Start of SUPPLIED MATERIAL
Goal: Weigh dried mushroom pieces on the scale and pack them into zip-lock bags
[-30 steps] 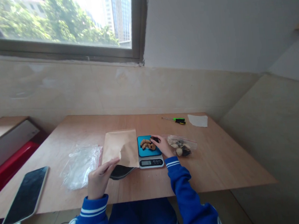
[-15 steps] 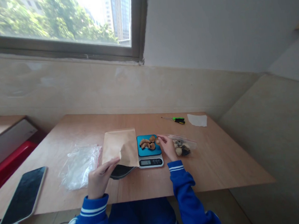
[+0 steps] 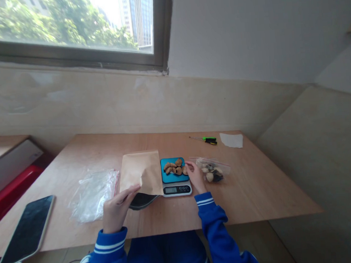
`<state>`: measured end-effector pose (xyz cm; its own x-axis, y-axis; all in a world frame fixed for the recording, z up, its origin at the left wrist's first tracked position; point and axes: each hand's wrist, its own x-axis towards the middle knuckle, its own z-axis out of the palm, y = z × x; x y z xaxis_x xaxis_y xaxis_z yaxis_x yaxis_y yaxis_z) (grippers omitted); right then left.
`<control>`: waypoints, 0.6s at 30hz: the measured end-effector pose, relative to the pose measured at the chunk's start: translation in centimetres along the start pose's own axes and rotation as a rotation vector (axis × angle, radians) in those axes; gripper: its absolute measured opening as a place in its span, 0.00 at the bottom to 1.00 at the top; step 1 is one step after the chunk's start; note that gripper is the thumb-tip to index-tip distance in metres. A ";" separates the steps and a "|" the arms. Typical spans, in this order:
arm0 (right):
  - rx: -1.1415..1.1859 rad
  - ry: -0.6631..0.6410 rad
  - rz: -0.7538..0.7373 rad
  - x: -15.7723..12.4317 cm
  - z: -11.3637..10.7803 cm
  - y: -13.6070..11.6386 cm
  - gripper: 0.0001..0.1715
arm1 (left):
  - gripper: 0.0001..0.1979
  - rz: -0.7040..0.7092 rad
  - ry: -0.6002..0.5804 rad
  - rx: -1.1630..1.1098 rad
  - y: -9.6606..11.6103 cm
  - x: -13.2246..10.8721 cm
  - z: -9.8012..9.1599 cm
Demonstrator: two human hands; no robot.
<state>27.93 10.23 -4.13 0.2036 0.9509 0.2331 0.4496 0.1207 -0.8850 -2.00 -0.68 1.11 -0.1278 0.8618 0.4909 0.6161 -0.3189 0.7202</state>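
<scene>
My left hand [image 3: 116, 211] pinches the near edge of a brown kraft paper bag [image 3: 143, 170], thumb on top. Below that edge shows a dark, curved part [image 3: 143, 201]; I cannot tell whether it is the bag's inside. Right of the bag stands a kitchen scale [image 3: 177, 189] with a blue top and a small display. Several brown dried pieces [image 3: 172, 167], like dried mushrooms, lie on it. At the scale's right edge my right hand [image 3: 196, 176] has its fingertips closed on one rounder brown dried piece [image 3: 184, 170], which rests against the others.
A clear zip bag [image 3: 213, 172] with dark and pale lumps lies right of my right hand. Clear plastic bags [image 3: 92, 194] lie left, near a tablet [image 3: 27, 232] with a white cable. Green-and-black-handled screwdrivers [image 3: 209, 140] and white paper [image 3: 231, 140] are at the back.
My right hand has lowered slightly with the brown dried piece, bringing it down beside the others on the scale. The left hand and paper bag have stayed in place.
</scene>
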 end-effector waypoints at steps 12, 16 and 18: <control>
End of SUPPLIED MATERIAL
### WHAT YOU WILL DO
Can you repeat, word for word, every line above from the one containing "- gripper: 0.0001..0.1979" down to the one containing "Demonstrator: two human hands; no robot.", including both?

### FINISHED TASK
  - gripper: 0.0001..0.1979
  - rz: -0.7040..0.7092 rad
  - ry: -0.6002..0.5804 rad
  - rx: -1.1630..1.1098 rad
  - y: -9.6606..11.6103 cm
  - x: -13.2246..10.8721 cm
  - z: -9.8012..9.1599 cm
Demonstrator: two human hands; no robot.

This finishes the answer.